**Work instructions**:
The answer must consist of every line from the entries below that contains the word "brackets".

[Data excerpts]

Segment Open

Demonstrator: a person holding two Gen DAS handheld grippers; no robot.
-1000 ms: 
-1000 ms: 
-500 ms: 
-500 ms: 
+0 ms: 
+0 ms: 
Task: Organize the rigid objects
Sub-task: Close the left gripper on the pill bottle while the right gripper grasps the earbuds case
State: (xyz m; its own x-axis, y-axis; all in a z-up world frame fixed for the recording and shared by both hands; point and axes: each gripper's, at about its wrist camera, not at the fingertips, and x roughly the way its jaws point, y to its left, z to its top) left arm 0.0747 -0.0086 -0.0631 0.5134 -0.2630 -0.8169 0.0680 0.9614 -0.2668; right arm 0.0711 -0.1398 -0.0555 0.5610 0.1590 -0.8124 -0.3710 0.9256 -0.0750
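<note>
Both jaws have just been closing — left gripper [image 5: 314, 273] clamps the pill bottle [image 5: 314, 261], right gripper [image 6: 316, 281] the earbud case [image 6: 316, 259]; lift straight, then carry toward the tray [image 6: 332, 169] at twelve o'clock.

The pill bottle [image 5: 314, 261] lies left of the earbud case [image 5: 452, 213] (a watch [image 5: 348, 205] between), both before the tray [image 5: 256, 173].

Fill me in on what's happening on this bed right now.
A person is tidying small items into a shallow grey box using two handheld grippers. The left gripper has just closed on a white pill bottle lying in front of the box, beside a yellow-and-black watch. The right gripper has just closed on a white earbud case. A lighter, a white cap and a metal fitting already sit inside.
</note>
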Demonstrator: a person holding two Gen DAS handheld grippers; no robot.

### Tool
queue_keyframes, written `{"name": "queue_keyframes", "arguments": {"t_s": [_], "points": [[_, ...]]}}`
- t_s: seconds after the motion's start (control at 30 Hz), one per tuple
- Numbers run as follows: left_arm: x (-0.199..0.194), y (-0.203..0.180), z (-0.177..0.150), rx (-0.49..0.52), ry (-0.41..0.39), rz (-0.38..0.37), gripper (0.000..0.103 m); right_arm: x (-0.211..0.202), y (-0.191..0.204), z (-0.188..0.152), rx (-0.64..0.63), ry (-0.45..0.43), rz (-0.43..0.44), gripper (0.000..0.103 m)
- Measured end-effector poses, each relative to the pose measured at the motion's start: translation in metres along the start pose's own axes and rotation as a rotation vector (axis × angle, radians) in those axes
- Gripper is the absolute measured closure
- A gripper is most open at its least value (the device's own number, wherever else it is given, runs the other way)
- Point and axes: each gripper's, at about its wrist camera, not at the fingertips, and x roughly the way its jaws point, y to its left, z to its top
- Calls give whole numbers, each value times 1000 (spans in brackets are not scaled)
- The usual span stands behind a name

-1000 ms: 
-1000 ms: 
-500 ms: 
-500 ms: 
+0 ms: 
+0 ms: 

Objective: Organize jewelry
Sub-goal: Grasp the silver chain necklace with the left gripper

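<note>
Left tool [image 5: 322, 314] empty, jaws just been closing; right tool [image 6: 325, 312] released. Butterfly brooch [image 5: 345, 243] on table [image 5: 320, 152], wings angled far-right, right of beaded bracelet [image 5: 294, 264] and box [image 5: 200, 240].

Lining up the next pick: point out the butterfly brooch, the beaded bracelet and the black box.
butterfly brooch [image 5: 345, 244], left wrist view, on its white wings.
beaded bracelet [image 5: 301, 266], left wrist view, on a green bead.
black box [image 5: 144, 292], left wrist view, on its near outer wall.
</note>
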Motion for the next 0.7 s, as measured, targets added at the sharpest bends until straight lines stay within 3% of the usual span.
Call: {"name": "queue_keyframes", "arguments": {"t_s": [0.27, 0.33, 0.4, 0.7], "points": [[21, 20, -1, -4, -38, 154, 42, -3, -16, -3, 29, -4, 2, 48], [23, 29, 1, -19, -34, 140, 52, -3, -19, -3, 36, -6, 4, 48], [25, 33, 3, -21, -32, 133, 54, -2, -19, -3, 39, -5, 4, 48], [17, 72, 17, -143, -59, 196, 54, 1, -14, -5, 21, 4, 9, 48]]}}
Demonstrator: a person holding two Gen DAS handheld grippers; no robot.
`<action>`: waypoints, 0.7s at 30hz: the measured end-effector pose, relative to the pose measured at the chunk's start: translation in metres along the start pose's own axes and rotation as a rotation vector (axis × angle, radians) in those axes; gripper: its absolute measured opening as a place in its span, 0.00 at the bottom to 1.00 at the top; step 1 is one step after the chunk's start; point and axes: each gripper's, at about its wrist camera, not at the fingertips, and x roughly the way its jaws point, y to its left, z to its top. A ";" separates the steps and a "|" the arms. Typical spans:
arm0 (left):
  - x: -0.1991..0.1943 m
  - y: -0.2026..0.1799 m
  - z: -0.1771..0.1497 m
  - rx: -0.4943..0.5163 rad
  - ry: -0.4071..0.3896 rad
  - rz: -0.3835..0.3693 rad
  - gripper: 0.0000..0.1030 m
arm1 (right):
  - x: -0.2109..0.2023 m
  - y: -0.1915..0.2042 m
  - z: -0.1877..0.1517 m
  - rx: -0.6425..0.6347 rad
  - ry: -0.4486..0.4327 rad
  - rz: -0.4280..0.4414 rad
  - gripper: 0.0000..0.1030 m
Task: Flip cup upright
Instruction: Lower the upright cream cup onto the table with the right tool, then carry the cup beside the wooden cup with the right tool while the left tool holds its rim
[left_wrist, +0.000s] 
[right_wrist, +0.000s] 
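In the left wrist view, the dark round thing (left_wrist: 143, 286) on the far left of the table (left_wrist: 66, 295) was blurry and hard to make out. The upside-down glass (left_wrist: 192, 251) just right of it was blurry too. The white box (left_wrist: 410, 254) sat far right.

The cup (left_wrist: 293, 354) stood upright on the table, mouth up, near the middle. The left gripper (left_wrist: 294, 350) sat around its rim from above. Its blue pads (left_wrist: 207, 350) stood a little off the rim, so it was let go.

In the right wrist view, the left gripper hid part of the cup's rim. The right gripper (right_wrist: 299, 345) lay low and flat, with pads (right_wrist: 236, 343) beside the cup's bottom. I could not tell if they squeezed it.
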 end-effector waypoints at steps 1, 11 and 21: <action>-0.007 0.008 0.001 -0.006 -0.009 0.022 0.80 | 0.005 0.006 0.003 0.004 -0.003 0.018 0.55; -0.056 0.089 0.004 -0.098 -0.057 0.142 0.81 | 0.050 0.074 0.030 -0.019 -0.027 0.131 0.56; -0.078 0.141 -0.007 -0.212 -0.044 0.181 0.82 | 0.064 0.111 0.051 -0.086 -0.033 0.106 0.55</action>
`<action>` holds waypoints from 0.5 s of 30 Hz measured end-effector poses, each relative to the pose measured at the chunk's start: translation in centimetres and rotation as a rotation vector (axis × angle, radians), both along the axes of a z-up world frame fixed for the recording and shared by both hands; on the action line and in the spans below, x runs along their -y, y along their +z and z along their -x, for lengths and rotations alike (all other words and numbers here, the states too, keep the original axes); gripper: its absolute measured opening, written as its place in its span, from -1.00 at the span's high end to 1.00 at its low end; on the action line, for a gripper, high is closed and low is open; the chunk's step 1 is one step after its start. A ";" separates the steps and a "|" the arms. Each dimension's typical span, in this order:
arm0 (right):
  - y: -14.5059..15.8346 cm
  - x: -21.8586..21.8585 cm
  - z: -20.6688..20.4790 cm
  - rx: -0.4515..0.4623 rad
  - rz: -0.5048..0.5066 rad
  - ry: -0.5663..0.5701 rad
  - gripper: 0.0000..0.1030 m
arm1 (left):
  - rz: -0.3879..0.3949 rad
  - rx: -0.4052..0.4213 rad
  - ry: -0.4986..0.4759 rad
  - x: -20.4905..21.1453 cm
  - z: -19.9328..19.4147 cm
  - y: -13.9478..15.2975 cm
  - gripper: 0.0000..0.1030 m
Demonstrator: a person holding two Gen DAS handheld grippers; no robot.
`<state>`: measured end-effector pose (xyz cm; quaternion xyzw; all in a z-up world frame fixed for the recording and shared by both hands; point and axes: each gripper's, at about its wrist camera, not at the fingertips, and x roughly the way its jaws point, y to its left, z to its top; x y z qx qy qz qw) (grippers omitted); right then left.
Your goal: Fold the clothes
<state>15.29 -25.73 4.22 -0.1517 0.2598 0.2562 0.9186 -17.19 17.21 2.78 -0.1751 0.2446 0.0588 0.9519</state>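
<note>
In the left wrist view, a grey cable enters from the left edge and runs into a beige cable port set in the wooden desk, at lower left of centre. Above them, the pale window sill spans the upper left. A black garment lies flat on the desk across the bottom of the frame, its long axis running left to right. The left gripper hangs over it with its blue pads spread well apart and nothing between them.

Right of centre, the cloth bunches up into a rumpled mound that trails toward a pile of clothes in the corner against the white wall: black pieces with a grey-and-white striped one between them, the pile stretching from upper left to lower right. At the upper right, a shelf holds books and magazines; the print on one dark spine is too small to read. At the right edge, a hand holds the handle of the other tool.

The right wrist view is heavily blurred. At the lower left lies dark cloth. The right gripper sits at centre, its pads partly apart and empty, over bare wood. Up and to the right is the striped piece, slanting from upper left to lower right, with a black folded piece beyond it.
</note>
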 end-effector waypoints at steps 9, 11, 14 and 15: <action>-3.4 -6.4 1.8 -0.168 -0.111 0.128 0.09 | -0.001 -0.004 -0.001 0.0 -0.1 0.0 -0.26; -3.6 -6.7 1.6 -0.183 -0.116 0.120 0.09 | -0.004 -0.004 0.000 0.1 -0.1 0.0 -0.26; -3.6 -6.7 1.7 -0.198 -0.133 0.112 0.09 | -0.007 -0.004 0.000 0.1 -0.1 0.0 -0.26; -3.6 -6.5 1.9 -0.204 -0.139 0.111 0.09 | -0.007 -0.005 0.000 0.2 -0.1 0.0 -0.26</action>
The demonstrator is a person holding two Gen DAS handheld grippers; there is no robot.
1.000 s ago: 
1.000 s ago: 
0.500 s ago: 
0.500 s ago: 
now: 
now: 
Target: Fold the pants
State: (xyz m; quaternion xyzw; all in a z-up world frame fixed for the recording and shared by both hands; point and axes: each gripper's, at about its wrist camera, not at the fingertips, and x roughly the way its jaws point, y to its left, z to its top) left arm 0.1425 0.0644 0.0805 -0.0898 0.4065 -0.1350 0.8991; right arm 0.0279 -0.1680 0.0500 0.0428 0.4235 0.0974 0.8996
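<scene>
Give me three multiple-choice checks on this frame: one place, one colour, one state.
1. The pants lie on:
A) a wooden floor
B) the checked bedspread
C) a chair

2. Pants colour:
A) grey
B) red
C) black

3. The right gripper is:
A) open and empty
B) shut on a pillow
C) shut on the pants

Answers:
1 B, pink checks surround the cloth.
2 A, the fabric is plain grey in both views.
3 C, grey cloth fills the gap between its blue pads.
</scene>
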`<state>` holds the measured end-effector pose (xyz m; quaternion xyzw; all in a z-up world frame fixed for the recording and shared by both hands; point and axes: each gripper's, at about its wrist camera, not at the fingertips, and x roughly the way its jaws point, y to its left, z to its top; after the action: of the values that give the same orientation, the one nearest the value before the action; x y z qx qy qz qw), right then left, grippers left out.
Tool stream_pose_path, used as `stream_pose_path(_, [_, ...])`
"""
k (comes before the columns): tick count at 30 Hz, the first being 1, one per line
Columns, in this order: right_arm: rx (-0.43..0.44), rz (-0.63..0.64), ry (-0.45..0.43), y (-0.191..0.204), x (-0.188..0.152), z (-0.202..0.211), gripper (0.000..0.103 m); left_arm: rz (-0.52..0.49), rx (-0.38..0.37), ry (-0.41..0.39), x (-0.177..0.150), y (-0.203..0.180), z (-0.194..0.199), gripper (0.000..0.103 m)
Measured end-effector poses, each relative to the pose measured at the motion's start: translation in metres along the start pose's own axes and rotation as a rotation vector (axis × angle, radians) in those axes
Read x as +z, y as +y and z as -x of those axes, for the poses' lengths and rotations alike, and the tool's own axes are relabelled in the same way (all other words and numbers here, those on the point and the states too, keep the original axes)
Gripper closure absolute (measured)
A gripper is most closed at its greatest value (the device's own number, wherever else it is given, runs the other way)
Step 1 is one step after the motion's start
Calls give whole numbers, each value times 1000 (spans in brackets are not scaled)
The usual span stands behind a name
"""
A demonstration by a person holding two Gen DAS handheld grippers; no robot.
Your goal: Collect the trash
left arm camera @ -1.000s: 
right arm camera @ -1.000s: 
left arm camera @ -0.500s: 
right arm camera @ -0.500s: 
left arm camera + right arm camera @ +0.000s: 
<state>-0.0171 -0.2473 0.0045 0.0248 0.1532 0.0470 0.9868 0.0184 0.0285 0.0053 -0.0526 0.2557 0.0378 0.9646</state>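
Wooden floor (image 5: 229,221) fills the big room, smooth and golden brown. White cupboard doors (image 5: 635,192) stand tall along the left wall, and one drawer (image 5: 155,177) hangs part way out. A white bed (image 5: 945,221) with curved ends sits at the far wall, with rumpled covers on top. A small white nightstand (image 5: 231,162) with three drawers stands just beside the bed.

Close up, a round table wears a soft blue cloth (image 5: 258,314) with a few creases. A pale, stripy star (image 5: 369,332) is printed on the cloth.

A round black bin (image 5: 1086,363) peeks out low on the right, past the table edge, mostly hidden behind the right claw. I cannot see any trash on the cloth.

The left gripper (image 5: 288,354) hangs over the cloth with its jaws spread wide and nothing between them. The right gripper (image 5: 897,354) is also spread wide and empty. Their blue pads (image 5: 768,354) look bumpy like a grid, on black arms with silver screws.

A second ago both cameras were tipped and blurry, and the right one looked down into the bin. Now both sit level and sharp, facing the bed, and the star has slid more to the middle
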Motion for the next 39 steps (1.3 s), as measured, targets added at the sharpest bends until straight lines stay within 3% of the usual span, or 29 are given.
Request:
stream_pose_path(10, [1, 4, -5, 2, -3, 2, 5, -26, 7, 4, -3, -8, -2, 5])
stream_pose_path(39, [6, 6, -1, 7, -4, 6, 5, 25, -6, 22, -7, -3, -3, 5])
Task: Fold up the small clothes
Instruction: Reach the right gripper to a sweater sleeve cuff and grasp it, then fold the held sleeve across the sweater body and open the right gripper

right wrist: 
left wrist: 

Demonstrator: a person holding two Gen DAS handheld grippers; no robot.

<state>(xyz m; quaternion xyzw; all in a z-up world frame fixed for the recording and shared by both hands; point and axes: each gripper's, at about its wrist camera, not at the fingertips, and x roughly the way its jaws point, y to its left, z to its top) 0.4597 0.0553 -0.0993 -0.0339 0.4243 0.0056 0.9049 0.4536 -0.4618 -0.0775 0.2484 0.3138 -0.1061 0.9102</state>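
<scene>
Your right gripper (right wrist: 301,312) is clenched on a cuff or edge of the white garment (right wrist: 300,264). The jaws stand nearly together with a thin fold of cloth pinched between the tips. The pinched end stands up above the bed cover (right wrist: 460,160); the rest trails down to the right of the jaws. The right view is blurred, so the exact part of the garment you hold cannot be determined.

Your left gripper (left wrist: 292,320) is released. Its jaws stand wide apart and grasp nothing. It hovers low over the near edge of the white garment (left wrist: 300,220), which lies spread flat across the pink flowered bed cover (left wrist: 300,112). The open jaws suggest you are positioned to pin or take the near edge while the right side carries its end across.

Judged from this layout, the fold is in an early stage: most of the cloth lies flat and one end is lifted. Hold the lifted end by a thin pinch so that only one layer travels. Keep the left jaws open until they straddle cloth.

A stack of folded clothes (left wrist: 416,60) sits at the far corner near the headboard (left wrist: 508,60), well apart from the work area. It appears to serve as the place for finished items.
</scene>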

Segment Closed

**Solution**:
- Calls give whole numbers, each value times 1000 (spans in brackets are not scaled)
Calls give whole numbers, each value times 1000 (spans in brackets are not scaled)

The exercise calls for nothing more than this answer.